§ Exercise directions: Given the records below, the lines starting at the line with "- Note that" and ending at the line with "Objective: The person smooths" should be output exactly, both end lines kept and pictures left out.

■ ■ ■ ■

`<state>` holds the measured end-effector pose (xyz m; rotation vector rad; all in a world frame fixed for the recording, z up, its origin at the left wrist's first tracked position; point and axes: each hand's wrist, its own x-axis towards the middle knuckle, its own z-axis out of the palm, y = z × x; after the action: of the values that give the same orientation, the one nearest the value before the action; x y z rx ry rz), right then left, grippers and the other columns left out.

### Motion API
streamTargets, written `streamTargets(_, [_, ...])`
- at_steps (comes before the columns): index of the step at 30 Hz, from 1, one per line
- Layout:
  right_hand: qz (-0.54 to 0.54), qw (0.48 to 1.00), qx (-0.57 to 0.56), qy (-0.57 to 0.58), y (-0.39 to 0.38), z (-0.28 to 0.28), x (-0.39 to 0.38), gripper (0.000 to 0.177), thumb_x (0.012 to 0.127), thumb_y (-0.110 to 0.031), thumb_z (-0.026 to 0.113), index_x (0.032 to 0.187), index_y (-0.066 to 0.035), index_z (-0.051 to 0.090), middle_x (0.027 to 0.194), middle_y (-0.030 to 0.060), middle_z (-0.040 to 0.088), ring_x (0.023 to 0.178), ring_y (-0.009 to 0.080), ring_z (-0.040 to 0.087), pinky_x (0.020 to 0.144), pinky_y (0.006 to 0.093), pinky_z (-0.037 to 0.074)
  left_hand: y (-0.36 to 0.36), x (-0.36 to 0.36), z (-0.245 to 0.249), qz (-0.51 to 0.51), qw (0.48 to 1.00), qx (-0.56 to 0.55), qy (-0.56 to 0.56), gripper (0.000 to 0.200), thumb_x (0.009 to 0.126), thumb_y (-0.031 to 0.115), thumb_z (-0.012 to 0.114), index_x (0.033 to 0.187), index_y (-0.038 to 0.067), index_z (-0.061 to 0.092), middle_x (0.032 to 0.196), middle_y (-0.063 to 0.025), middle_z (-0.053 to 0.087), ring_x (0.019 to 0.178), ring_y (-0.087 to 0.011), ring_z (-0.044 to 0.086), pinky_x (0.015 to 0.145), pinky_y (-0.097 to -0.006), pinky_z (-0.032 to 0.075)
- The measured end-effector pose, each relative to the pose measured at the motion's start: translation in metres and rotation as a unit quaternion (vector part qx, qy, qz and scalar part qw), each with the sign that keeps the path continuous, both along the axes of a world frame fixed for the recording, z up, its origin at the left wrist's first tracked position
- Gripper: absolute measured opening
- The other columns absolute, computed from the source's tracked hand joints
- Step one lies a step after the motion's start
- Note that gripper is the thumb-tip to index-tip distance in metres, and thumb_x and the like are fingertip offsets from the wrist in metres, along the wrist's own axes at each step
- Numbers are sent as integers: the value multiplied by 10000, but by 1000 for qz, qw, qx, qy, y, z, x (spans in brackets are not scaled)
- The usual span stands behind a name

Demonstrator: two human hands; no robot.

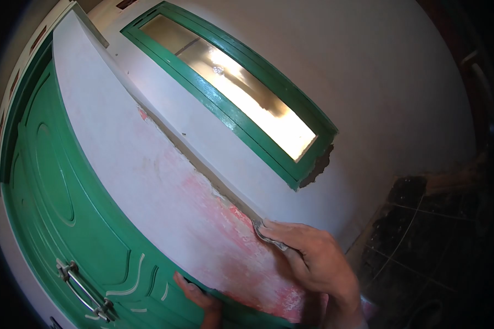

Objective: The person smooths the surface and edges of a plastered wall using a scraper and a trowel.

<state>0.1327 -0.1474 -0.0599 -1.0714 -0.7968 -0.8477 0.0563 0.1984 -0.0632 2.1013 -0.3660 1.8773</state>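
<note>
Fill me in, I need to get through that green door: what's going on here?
A person is working on the wall strip beside the green door. The right hand presses a small grey sheet, seemingly sandpaper, against the strip's chipped outer corner. The left hand rests its fingers on the door's edge lower down. Around the right hand, pink and red patches show through the strip's white coat.

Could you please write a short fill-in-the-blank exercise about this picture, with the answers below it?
The right hand presses sandpaper against the ____.
The left hand rests on the green ____.
The window frame is painted ____.
Missing words: wall, door, green.
</note>
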Motion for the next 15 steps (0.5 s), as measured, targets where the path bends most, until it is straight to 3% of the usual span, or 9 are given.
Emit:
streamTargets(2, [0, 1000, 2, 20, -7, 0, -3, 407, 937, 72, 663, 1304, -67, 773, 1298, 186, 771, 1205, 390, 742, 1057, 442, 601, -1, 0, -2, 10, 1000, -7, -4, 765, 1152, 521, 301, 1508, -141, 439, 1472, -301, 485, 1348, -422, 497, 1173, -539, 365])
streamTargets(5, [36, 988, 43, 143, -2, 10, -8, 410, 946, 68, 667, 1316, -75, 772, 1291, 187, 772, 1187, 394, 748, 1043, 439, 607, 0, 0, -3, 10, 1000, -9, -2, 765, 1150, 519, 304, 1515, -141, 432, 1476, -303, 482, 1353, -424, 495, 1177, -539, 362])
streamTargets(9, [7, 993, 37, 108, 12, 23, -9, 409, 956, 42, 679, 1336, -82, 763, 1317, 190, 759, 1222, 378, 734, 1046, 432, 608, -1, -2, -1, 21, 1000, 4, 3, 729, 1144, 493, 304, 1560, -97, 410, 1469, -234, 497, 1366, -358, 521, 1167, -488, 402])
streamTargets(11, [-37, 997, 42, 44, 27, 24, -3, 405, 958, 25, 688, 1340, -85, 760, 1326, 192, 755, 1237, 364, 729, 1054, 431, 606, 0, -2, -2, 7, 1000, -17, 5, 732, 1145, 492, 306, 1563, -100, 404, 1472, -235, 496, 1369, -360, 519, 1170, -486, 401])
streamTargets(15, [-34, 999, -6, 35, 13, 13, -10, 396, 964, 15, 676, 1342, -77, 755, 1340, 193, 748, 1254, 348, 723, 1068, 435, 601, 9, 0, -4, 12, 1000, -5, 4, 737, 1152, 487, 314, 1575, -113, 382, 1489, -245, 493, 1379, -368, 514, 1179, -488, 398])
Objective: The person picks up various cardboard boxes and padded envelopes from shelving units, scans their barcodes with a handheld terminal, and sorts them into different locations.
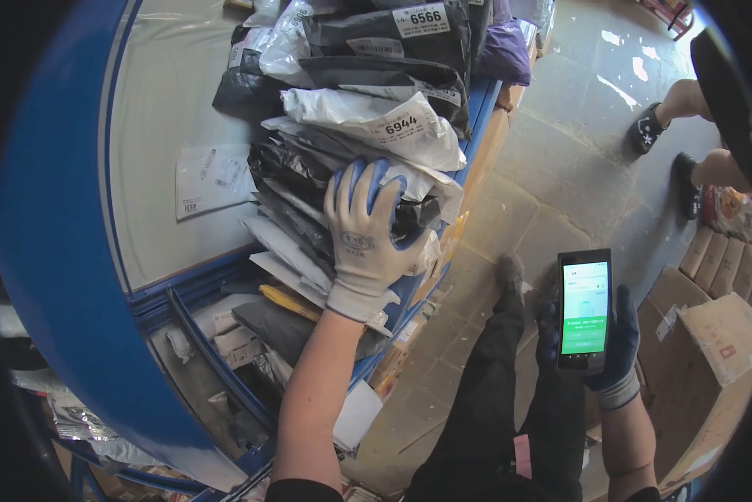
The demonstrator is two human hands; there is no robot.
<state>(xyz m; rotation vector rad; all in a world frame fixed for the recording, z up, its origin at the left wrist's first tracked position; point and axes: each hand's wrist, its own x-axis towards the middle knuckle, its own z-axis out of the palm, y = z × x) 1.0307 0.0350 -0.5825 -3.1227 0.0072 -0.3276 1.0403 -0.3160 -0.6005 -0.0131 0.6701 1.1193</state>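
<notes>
My left hand [365, 230], in a white glove with blue fingertips, is spread over a stack of parcels on a blue shelf. Its fingers are apart and rest on dark and white plastic mailers. Just beyond the fingers lies a white mailer [376, 125] labelled 6944. A black parcel [384, 38] labelled 6566 sits farther back. My right hand [618, 343], in a dark blue glove, is wrapped round a phone [585, 309] whose lit screen shows green and white.
Another person's legs [685, 105] in dark shoes stand at the upper right. Cardboard boxes [715, 343] are at the right. A blue metal panel [58, 209] curves along the left. A white envelope [213, 180] leans inside the shelf. Below is a yellow parcel [290, 302].
</notes>
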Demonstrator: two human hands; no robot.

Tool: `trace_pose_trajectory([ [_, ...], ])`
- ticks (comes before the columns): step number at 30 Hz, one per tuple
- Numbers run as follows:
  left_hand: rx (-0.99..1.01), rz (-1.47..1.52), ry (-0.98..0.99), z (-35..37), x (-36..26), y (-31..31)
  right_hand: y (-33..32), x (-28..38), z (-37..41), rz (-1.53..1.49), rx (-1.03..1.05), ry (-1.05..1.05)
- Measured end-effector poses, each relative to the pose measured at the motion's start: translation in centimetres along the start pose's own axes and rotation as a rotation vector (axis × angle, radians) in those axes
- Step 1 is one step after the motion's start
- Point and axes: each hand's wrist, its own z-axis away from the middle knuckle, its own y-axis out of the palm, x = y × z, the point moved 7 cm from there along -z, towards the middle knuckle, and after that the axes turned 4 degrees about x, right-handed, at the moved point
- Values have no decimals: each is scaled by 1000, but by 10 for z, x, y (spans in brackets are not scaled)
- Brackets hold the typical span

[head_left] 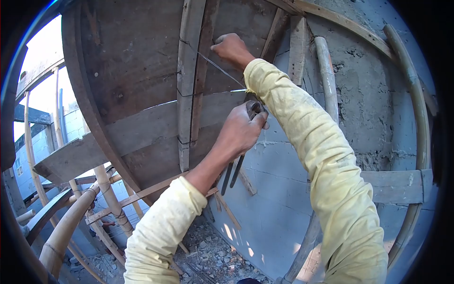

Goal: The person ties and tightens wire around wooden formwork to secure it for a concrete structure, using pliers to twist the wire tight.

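Note:
My left hand (239, 128) is closed around a pair of pincers (256, 108); the jaws show above my fist and the dark handles hang below it. Higher up, my right hand (232, 48) is closed, close to the underside of brown wooden panels (142, 47). Whatever its fingers hold, if anything, is hidden. A thin tie wire (215, 66) runs slanting from an upright timber batten (188, 61) down towards my right sleeve, where its end is lost from sight. More wire is wound around the batten lower down.
Bamboo poles (71, 222) and crossing timbers stand at lower left. A grey block wall (279, 189) rises on the right, with rough mortar (362, 104) and a bamboo pole (327, 75) beside it. Rubble (213, 255) covers the ground below.

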Motion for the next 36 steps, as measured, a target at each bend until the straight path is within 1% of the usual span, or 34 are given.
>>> trace_pose_trajectory([
  [2, 15, 10, -17, -22, 5, 14, -9, 11, 3, 36, -23, -65],
  [3, 21, 14, -26, -33, 11, 21, -7, 20, 3, 130, 38, -172],
  [4, -8, -30, 50, -44, 14, 25, -6, 29, 4, 223, 100, -280],
  [6, -57, -131, 194, -62, 17, 31, -4, 38, 4, 275, 152, -303],
  [8, -91, -247, 323, -73, 10, 35, -5, 36, 4, 200, 130, -125],
  [9, -103, -309, 386, -77, 5, 36, -7, 42, 10, 218, 169, -151],
  [11, -117, -366, 443, -83, 4, 37, -7, 51, 21, 251, 246, -206],
  [12, -124, -395, 469, -85, 3, 37, -7, 51, 21, 249, 241, -233],
  [15, -52, -451, 431, -90, 9, 40, -10, 48, 21, 207, 197, -290],
  [17, -12, -133, 128, -89, 32, 37, -15, 44, 19, 133, 130, -298],
  [18, 7, 25, -24, -85, 45, 37, -14, 39, 17, 76, 144, -260],
  [21, -194, 386, -77, -74, 85, 6, -12, 26, 11, -101, 200, -156],
  [23, -407, 519, -186, -77, 114, -35, -6, 17, 7, -227, 259, -96],
  [25, -546, 751, -171, -83, 107, -73, 1, 7, -2, -358, 300, -57],
  [27, -536, 908, -95, -101, 92, -104, 6, 2, -3, -449, 336, -33],
  [30, -387, 977, -66, -126, 64, -126, 5, 2, 4, -525, 373, -27],
  [33, -426, 811, -74, -135, 53, -128, 6, -1, 5, -578, 398, -35],
  [36, -387, 868, -62, -137, 56, -127, 4, -5, 5, -587, 439, -59],
])
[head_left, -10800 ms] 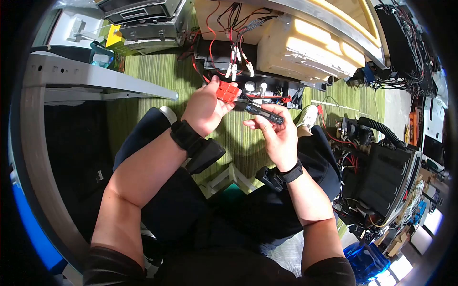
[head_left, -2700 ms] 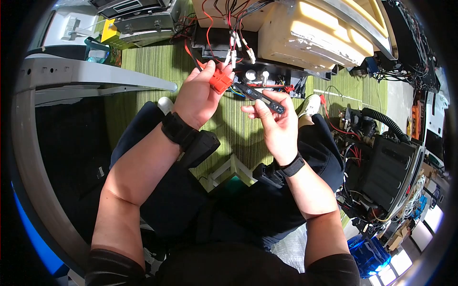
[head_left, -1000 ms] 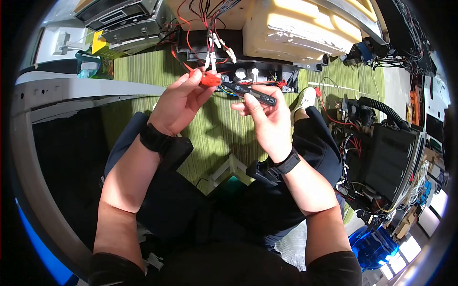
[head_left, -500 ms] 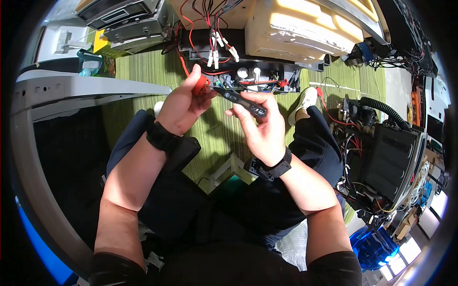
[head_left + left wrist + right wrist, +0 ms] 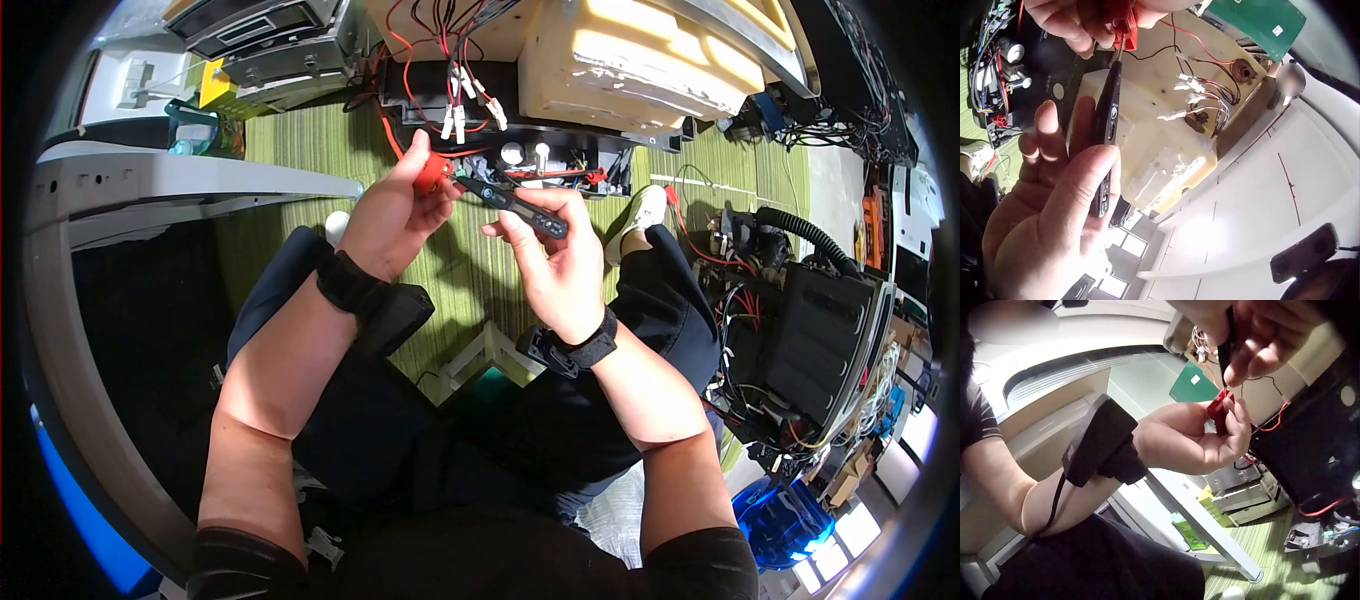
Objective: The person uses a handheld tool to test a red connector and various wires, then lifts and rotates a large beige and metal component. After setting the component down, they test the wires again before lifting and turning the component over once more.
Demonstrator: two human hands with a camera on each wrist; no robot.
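The tool (image 5: 522, 209) and connector (image 5: 431, 174) at upper centre looked like smooth plastic, the upper-left case (image 5: 285, 72) like dull metal; the floor covering (image 5: 305, 140) was ribbed, matt and cloth-like.

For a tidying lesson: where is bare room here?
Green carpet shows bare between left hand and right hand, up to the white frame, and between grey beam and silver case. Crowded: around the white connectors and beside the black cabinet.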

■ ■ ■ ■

§ Task result:
- Note that gripper is the thumb-tip to index-tip distance in metres, and thumb_x and the like are fingertip offsets from the wrist in metres, along the wrist's own axes at each step
- Numbers are sent as integers: the value multiplied by 10000, but by 1000 for qz, qw, qx, qy, y, z, x (spans in brackets are not scaled)
- The usual span stands behind a name

Demonstrator: two human hands; no robot.


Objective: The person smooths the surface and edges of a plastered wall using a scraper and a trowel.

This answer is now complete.